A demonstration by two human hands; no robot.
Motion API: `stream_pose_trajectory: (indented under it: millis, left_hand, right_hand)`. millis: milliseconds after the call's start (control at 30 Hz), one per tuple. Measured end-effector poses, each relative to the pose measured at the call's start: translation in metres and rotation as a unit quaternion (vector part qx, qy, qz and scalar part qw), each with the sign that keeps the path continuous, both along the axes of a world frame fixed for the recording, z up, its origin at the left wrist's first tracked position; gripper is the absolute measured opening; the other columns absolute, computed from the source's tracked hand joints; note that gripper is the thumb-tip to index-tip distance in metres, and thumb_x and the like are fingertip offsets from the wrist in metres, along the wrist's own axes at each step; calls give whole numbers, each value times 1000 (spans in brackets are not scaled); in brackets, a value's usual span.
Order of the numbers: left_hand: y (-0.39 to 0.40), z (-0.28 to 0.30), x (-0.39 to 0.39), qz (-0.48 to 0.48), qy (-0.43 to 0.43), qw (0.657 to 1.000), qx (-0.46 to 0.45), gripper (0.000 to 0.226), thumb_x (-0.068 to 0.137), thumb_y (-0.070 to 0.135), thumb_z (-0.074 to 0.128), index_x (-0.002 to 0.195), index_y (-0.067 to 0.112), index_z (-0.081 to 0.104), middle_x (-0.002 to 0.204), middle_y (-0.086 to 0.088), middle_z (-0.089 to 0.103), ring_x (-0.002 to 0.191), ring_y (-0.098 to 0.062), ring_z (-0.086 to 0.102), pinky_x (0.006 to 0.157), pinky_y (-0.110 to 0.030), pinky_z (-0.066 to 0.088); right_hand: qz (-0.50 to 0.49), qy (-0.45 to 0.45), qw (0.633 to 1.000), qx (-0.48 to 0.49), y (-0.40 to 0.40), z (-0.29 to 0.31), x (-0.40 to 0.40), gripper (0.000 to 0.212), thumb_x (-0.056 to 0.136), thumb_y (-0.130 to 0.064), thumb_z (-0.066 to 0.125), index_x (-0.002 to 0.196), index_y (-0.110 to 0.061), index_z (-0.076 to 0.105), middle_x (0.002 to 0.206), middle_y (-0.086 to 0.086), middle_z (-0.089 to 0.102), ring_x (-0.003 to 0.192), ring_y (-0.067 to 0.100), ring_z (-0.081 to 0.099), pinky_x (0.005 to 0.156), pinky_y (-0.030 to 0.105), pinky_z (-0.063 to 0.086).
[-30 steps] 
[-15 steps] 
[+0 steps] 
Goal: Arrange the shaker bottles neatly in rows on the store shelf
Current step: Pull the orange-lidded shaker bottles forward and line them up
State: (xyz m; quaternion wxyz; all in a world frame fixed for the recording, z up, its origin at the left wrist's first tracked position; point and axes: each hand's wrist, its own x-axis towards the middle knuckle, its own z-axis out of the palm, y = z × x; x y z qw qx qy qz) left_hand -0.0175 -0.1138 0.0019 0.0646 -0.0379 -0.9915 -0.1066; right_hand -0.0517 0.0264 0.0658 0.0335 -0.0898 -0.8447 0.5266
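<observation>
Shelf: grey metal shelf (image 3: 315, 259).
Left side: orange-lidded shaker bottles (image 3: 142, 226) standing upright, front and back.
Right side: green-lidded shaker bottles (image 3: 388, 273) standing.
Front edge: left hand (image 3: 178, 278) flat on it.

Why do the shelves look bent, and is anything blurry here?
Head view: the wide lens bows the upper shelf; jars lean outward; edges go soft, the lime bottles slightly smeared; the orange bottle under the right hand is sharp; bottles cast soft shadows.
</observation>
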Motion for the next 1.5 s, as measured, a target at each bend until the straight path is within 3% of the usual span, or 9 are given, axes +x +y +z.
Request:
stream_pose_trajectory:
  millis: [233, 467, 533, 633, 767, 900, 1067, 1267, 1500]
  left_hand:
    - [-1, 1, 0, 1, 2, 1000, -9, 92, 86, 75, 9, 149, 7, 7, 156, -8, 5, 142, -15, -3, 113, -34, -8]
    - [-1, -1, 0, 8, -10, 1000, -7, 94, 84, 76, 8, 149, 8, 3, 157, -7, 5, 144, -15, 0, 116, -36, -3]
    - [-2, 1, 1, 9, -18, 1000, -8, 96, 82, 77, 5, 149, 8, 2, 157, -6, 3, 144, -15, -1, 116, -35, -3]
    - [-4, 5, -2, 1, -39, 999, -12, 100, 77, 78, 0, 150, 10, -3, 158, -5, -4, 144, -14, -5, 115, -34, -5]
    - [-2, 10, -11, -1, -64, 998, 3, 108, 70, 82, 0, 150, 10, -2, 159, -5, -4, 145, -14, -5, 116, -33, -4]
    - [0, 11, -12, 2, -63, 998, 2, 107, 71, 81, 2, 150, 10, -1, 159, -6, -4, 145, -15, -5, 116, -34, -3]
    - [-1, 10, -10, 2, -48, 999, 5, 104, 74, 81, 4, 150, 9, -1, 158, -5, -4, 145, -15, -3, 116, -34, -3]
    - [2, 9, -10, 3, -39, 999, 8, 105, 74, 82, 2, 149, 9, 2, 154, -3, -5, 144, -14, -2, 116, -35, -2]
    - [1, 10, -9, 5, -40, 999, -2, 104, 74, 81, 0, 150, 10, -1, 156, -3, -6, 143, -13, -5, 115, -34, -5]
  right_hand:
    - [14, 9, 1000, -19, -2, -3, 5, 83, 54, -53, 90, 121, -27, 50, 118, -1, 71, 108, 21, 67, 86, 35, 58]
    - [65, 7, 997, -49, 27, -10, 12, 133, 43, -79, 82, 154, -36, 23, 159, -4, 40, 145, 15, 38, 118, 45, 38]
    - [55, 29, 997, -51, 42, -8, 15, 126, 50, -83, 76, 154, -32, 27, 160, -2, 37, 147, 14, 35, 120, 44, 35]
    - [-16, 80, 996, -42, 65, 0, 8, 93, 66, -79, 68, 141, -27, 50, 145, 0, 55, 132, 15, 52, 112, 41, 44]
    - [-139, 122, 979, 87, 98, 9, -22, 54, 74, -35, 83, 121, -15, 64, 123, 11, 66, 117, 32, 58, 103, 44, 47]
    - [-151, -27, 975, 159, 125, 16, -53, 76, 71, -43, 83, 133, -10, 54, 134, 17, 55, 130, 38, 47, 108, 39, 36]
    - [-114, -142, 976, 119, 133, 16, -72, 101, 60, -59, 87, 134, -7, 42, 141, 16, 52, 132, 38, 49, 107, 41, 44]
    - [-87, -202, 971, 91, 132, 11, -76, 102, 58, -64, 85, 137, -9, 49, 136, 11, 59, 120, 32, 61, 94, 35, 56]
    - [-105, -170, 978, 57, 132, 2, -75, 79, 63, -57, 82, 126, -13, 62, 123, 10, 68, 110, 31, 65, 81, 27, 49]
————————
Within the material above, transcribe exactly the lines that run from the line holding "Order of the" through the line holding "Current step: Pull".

▸ **Answer section**
Order of the numbers: left_hand: y (-0.39 to 0.40), z (-0.28 to 0.30), x (-0.39 to 0.39), qz (-0.48 to 0.48), qy (-0.43 to 0.43), qw (0.657 to 1.000), qx (-0.46 to 0.45), gripper (0.000 to 0.226), thumb_x (-0.068 to 0.137), thumb_y (-0.070 to 0.135), thumb_z (-0.074 to 0.128), index_x (-0.002 to 0.195), index_y (-0.067 to 0.112), index_z (-0.081 to 0.104), middle_x (-0.002 to 0.204), middle_y (-0.086 to 0.088), middle_z (-0.089 to 0.103), ring_x (-0.002 to 0.191), ring_y (-0.098 to 0.062), ring_z (-0.086 to 0.102), pinky_x (0.006 to 0.157), pinky_y (-0.110 to 0.030), pinky_z (-0.066 to 0.088); right_hand: qz (-0.50 to 0.49), qy (-0.45 to 0.45), qw (0.633 to 1.000), qx (-0.48 to 0.49), y (-0.40 to 0.40), z (-0.29 to 0.31), x (-0.40 to 0.40), gripper (0.000 to 0.212), thumb_x (-0.056 to 0.136), thumb_y (-0.130 to 0.064), thumb_z (-0.066 to 0.125), index_x (-0.002 to 0.196), index_y (-0.110 to 0.061), index_z (-0.076 to 0.105), middle_x (0.002 to 0.206), middle_y (-0.086 to 0.086), middle_z (-0.089 to 0.102), ring_x (-0.003 to 0.192), ring_y (-0.067 to 0.100), ring_z (-0.081 to 0.099), pinky_x (0.005 to 0.156), pinky_y (-0.030 to 0.105), pinky_z (-0.063 to 0.086).
[-30 steps] 
[-15 steps] 
[+0 steps] 
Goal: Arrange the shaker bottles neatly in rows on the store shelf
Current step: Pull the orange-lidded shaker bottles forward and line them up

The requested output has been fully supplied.